Famous Living Sauls - John Ralston Saul
from Tim Soles
This article was originally published in the August 2002 edition of Soul Search, the journal of The Sole Society.
Essayist and novelist, John Ralston Saul was born in Ottawa in 1947 to an officer in the Canadian army and his English war bride. He was educated in the public school systems of Alberta, Manitoba and Ontario before receiving an Honours B.A. at McGill University and a Ph.D. on the modernization of France at King's College, University of London. Mr. Saul is fluently bilingual.
In addition to continuing his private work as essayist and novelist, His Excellency John Ralston Saul participates in many activities of the Governor General of Canada. In this official role, he has also undertaken initiatives to encourage national debate among Canadians of all ages on issues such as bilingual education and the future of Canadian democracy.

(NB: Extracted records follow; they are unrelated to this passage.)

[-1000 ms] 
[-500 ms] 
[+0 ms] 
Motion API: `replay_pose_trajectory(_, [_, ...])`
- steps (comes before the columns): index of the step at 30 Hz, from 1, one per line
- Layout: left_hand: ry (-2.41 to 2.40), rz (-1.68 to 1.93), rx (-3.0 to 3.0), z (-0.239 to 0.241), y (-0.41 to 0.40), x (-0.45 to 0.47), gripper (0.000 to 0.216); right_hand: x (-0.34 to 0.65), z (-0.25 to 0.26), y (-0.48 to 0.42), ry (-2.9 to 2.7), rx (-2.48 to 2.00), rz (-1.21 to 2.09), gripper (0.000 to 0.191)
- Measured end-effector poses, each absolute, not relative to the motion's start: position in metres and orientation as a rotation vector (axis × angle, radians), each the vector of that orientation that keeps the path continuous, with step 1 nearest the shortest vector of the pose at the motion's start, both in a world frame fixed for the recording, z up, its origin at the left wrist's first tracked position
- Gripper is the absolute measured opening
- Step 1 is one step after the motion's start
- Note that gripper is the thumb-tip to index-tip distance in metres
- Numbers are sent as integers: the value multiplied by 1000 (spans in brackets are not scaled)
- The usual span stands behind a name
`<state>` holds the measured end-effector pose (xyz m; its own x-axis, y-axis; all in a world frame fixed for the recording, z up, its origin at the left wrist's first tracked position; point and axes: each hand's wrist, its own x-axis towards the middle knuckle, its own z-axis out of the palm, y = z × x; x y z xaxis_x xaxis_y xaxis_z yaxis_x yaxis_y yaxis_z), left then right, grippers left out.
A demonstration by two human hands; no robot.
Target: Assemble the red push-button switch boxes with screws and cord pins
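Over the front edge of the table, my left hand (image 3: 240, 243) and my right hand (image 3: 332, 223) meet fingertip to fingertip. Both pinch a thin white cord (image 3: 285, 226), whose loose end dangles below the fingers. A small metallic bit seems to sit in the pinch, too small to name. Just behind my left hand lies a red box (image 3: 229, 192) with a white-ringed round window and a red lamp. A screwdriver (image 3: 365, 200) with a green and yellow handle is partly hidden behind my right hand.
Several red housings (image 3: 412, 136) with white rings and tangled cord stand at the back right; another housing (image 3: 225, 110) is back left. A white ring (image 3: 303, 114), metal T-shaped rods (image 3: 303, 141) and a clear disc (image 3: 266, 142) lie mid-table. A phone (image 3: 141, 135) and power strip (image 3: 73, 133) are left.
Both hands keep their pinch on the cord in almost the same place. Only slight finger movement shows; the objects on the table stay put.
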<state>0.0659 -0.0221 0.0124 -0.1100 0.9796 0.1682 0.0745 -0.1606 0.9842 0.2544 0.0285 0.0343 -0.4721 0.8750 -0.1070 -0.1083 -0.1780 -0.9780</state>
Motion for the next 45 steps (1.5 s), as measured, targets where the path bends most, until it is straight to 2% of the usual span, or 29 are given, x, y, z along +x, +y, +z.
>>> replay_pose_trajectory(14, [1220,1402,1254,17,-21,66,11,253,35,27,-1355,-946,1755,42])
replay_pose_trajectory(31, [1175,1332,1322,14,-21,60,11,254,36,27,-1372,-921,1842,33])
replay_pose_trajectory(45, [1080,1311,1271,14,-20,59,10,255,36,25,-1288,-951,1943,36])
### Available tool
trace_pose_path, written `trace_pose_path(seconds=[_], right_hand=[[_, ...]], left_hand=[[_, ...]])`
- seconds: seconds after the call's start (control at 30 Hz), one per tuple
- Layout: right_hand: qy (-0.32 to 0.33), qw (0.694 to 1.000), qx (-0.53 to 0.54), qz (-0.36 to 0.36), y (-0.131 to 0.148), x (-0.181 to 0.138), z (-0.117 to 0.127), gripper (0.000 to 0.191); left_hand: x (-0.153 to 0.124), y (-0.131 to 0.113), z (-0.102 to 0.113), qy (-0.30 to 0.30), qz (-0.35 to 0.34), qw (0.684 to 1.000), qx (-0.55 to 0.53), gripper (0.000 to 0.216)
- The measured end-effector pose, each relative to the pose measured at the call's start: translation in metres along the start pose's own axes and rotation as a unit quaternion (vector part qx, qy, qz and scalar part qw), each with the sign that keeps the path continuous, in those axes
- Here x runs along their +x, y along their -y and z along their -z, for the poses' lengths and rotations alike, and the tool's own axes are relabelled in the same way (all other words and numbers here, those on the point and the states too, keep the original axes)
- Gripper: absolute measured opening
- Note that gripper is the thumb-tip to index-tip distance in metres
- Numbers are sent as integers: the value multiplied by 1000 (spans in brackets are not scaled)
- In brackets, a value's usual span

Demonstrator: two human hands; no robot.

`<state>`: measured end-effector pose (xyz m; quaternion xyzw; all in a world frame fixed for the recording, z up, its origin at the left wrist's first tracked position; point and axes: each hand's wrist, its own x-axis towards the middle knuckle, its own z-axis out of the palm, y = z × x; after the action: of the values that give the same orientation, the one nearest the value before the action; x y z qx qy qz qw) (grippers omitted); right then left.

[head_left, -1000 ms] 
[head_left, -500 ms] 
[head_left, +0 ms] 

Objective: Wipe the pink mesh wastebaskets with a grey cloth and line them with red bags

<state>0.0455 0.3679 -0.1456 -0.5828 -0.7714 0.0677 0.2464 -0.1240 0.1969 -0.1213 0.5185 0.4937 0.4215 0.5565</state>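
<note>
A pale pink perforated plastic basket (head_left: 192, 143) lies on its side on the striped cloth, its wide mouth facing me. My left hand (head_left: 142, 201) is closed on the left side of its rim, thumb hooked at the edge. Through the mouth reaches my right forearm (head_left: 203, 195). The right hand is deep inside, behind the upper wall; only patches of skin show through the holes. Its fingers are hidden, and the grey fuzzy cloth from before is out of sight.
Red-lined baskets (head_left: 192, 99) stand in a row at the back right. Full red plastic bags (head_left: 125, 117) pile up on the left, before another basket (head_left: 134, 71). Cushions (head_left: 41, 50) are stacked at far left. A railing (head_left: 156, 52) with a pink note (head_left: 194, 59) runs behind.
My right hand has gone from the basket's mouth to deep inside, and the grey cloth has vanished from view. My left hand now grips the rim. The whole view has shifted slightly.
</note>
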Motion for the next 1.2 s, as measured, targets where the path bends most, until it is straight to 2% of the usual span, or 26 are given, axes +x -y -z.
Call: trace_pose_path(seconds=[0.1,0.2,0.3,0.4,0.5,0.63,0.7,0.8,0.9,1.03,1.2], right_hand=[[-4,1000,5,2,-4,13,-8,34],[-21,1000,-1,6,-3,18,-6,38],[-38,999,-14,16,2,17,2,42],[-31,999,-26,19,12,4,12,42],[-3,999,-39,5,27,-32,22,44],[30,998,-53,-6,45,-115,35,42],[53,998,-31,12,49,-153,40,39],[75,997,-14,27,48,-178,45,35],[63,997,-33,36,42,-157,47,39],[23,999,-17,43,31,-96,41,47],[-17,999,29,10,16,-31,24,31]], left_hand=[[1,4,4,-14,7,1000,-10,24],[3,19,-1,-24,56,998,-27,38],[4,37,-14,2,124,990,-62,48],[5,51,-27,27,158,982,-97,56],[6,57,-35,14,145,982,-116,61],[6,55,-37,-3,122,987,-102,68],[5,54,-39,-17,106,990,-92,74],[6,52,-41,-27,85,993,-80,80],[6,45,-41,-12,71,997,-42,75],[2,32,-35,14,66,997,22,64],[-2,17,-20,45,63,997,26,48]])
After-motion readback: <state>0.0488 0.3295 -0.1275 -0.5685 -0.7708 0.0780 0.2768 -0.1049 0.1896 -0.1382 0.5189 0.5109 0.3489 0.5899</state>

His five novels are The Birds of Prey (1977) and De si bons Américains (1994), both published first in French, and The Field Trilogy, which deals with the crisis of modern power and its clash with the individual. The last volume of this trilogy, The Paradise Eater, won the prestigious Italian Premio Letterario Internazionale. His books are translated into more than a dozen languages.
Mr. Saul launched a national debate with his reinterpretation of the nature of Canada in Reflections of a Siamese Twin, (1997) for which he again won the Gordon Montador Award (1998).
A Companion in the Order of Canada (1999), Mr. Saul is also Chevalier in the Ordre des Arts et des Lettres of France (1996). He holds honorary doctorates from the Universities of McGill, Victoria, Western Ontario, Simon Fraser and McMaster. He received the first Canadian Teacher’s Federation Public Education Advocacy Award (2000). He received The Tony Aspler Excellence Award for his contributions to the Ontario Wine Industry which was presented at Cuvée 2002.